Where a line in the material beneath contains "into", count it. Give the number only.
[Start of Attachment]
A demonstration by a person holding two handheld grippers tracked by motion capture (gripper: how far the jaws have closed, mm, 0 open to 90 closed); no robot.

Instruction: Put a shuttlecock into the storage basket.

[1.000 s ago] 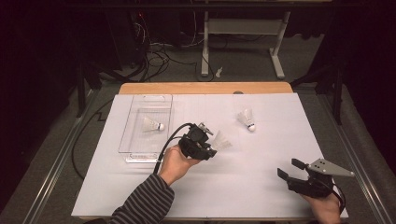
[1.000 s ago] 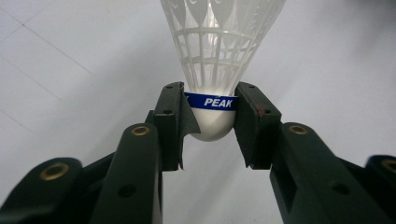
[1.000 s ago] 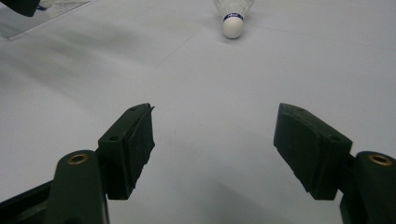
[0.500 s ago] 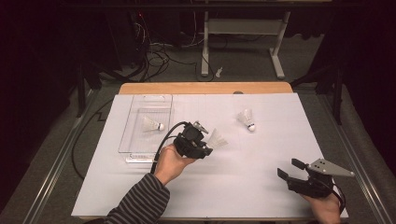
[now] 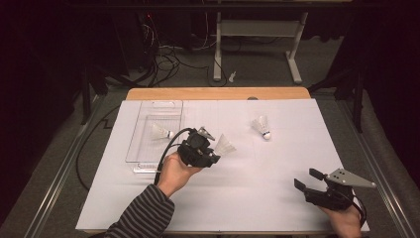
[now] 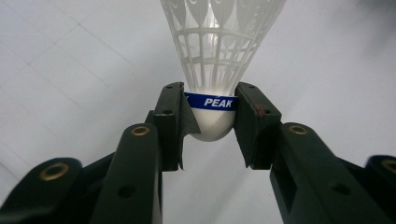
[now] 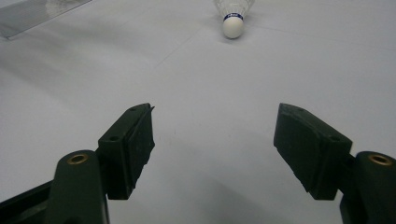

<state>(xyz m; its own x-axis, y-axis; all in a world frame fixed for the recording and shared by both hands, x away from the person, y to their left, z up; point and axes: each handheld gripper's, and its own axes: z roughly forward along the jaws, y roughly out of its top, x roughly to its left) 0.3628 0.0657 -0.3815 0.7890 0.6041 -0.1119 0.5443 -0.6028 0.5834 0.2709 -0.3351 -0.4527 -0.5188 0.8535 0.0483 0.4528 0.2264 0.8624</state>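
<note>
From the high view we see the left gripper [image 5: 214, 154] near the middle of the worktop [image 5: 247, 198], just right of the clear tray [image 5: 143, 148], pinching a white shuttlecock [image 5: 224, 145] whose skirt flares away toward the far right corner, so its long axis runs from the jaws outward along the gripper's own line. A second shuttlecock [image 5: 162, 131] lies in the tray and a third shuttlecock [image 5: 260, 126] lies toward the far edge, cork pointing toward the right near corner. The right gripper [image 5: 308, 180] sits by the near right corner, jaws spread with nothing between them. In the left gripper view we make out what the high view cannot: the jaws clamp the rounded cork at its blue band marked PEAK. In the right gripper view the parted jaws face the third shuttlecock's cork end-on.
</note>
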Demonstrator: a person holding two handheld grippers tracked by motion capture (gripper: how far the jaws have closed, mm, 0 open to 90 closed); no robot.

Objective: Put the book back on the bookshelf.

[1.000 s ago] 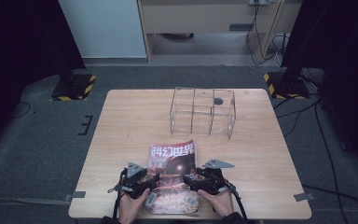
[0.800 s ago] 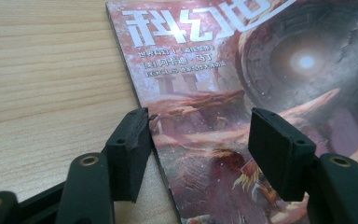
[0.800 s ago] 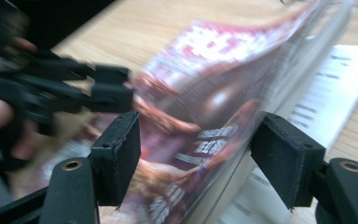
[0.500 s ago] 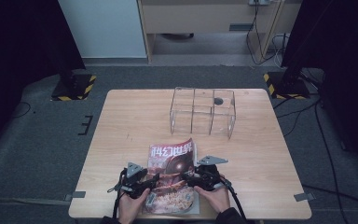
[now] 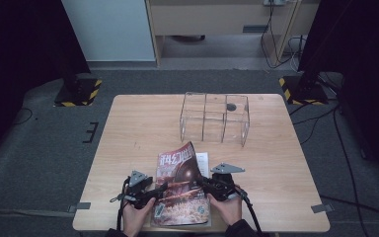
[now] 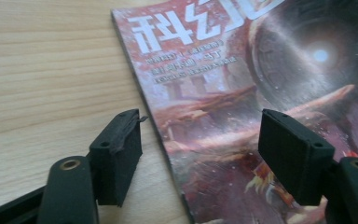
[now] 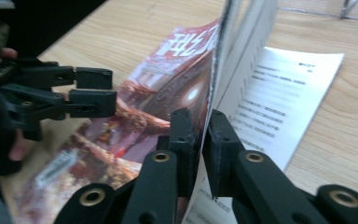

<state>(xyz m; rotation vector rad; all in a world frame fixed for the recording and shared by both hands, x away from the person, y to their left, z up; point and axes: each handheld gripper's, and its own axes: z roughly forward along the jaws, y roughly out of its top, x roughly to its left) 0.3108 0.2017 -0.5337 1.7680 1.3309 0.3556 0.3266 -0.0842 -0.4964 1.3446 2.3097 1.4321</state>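
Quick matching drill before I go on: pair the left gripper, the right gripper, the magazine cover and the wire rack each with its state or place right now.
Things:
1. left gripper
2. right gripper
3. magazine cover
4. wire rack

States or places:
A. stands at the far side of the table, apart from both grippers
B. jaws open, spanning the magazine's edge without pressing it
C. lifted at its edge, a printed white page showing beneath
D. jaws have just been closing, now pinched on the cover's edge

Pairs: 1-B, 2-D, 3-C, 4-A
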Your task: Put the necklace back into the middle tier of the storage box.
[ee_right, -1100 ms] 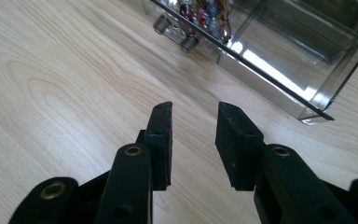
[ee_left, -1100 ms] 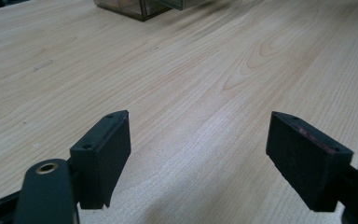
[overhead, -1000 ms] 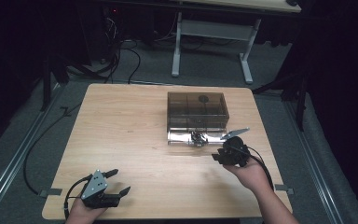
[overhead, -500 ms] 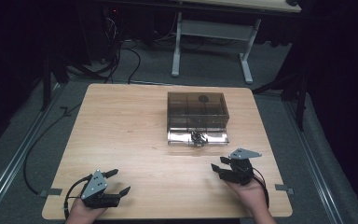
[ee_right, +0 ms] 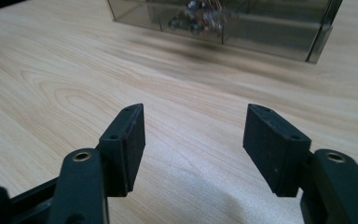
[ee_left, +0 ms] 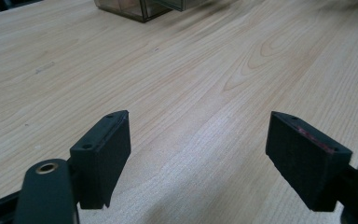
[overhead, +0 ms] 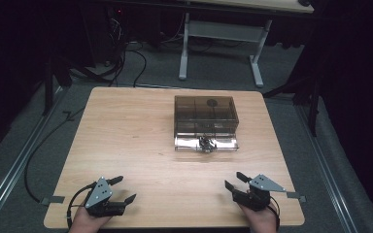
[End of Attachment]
**SOLUTION TO THE PROBLEM:** 2